Psychology and Mental Illness Links

It takes one to know one! That’s the basis for my belief that a large number of those studying psychology at all levels have themselves significant experience with mental illness. Certainly, as with the veterinary field or airline piloting for example, you can find that you really enjoy something, but for the stereotypical mental health counselor, what’s the attraction?

For many human services fields there is a problem with those who are attracted to the power over the lives of those who are struggling. They may not be abusing it outright, but it affects their client relationships. I’m casting political correctness aside, it’s time for frankness. If you don’t feel good about yourself, what better position to be in than one where you define reality?

I have known dozens if not hundreds of people online in mental health groups who say that when they are able to, they are going to go to college and study psychology. They are already self-made experts, as the levels of competence in the field vary widely. They have not yet learned a scienfic objectivity, though. What may happen in this case, is they will arrive as professionals with a tendency to use the scientific process to rationalize their beliefs already developed. That, too, is an attraction of the field for them.

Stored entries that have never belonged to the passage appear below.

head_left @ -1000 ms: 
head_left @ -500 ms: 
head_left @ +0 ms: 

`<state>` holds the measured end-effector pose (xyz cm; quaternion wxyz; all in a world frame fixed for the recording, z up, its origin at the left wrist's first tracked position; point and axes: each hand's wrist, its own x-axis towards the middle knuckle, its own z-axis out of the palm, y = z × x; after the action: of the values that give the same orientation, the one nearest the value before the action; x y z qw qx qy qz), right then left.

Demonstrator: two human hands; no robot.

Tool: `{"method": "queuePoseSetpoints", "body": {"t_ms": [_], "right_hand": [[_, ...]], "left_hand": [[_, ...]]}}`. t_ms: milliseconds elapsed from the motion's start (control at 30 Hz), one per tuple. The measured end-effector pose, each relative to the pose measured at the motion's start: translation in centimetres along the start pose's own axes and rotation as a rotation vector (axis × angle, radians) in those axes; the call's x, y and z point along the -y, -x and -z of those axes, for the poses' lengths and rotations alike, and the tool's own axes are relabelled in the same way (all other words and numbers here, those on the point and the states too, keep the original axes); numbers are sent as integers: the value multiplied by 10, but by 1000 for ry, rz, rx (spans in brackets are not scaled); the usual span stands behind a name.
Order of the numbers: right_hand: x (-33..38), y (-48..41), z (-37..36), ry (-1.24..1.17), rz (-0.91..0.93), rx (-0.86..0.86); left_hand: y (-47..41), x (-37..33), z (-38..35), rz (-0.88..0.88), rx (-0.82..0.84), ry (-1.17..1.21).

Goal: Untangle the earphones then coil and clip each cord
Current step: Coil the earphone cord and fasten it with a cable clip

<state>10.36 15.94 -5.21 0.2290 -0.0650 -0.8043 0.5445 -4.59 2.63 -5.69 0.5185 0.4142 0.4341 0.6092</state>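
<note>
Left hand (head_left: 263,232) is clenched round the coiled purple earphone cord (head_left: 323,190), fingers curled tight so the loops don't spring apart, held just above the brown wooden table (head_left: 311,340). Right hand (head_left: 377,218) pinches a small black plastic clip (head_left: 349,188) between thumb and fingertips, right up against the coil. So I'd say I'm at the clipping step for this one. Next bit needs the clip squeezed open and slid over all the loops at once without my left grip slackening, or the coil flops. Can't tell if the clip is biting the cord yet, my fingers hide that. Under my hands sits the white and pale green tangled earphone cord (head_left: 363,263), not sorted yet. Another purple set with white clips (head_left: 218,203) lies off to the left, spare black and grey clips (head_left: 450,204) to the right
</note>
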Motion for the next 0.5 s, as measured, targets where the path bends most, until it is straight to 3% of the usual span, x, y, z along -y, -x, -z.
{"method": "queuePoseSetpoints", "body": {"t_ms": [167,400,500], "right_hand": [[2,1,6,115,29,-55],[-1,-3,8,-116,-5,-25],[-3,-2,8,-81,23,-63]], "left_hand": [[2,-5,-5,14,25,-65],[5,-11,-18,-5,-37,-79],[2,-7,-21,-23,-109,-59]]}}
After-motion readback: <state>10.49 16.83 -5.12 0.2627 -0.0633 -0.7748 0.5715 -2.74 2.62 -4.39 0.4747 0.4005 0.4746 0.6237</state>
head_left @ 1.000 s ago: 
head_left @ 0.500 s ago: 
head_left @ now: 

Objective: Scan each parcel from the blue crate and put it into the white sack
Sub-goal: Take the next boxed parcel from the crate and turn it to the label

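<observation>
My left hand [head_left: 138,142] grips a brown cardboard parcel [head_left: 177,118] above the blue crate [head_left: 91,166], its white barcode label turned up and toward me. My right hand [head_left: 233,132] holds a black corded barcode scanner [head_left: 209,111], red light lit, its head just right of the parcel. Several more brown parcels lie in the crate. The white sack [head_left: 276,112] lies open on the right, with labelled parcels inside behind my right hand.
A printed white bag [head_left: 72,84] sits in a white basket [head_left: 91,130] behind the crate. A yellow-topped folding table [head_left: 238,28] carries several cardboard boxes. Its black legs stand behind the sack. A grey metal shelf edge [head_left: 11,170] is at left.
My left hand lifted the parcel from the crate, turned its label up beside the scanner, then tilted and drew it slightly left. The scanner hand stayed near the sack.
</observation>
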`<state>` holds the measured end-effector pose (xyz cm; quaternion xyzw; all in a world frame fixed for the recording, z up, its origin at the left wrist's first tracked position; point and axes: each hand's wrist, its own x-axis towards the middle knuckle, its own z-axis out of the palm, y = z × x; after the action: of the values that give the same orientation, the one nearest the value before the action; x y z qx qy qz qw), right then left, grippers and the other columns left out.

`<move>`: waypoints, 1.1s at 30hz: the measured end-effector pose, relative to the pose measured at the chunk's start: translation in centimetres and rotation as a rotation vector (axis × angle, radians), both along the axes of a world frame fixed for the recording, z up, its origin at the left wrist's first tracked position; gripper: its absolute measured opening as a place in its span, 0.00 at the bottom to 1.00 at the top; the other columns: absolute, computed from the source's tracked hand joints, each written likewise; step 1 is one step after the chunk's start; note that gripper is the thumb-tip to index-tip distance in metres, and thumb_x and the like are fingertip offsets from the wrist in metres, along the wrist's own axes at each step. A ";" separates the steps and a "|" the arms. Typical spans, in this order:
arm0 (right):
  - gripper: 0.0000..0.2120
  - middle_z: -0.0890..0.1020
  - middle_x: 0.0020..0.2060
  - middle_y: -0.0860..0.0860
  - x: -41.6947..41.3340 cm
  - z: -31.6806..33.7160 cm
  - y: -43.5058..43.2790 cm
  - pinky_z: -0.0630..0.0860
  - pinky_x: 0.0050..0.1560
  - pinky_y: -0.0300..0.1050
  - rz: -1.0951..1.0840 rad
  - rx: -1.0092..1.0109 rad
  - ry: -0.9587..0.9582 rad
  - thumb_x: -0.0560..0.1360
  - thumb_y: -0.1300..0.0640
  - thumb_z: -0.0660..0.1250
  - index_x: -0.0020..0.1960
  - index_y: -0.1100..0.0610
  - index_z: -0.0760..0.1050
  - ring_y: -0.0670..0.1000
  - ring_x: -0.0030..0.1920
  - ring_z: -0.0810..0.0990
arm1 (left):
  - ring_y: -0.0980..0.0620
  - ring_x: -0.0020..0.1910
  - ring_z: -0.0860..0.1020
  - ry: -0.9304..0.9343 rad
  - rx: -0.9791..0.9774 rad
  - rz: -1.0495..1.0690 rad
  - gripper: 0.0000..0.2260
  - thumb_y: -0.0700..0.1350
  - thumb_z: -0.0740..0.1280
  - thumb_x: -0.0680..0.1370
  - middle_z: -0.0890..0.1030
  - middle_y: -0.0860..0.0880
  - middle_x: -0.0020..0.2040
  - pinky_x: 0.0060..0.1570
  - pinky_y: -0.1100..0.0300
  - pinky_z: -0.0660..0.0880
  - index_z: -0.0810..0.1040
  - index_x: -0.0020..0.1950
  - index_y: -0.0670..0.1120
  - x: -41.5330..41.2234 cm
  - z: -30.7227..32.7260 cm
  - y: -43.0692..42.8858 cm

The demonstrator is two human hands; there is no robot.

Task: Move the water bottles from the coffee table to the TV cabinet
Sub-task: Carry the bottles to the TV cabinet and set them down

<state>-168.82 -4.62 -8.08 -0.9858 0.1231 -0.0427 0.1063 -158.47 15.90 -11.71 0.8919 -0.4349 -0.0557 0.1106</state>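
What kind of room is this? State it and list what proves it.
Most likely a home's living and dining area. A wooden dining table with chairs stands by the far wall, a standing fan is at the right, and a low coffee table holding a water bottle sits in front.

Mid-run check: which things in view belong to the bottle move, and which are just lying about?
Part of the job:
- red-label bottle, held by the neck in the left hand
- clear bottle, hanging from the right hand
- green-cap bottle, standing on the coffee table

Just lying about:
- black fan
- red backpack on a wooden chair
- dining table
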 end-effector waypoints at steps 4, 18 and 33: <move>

Psychology is, on the whole, drawing conclusions from data gathered. There are only informed opinions, no matter how strongly the structure for forming those opinions is enforced. Studies are more or less valid depending on the investigator as well as the methodology. Many people with mental illness are very intelligent, and quickly adapt to systems. Stories of these people in inpatient settings, such as “Girl, Interrupted” show how they quickly understand and function in the system.

While I would much rather seek help from a psychological counselor with a personal history of mental illness than one who was attracted by money or rigid systems of definition, I think I would be deluding myself to think that like does not attract like, and that those who have traveled beyond the fringes of normalcy and returned find it a strength that they can then use for their career.